A descriptive analysis of the participants’ sociodemographic features, including sex, age, and work experience, was conducted. We categorized scenarios depending on the clarity of medical errors, harm to the patient, and the implementation of the DPSI, and then compared the responses. The trust score and amount of compensation were calculated as the mean±standard deviation (SD). Physicians' responses based on the Likert scale were coded into binary variables (disagreeing with the question, i.e., strongly disagree and disagree, and agreeing with the question, i.e., agree and strongly agree). While the chi-square test was conducted to compare situation-specific binary responses, the scores for trust and compensation amounts were compared using the Student’s t-test. We considered a p-value of < 0.05 as statistically significant. Statistical analysis was conducted using SAS 9.4 (Version 9.4, The SAS institute Inc. Cary, N.C.). This study was approved by the Institutional Review Board (IRB) of Ulsan University Hospital (IRB number, 2018-07-003).

### 1. General characteristics of respondents

The proportion of males (75.6%) was higher than that of females (24.4%) among all the respondents (N=910) (Table 2). The average age of the participants was 32.3±4.5 years, where 82.2% were between 30 and 39 years old. The average duration of work experience was 6.4 years, with most participants reporting five to ten years of work experience (67.4%).
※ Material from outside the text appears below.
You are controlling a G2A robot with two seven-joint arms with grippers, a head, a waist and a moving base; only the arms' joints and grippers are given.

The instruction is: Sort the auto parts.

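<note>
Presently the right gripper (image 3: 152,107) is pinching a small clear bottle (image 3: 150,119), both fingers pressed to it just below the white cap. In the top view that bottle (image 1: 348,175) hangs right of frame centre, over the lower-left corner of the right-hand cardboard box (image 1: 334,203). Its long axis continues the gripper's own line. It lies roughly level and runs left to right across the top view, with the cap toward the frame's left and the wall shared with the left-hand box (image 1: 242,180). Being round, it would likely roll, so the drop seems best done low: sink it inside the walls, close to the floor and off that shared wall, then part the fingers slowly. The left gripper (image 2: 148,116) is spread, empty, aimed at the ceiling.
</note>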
### 2. Trust scores and compensation amounts

The trust scores and compensation amounts according to the individual scenarios are presented in Table 3. When the patients experienced unclear medical errors causing minor harm, and the DPSI was conducted (HS 1), respondents gave the highest trust score (7.8±1.8). On the other hand, the trust score was the lowest in HS 8 (3.2±2.3), where the patients experienced clear medical errors causing major harm without the DPSI (HS 8). The compensation amounts show slightly different trends. Regardless of the clarity of medical errors or execution of DPSI, the compensation amounts were lower in cases with minor harm to patients (HS 1, HS 2, HS 5, HS 6: $0.1 million–$0.3 million) in comparison to the other scenarios involving major harm (HS 3, HS 4, HS 7, HS 8: $14.0 million–$96.5 million). The compensation amounts also differed depending on the clarity of medical errors. For example, respondents gave higher compensation to patients experiencing clear medical errors resulting in major harm (HS 7, HS 8: $89.5 million–$96.5 million) than patients with ambiguous medical errors resulting in major harm (HS 3, HS 4: $14.0 million–$22.5 million).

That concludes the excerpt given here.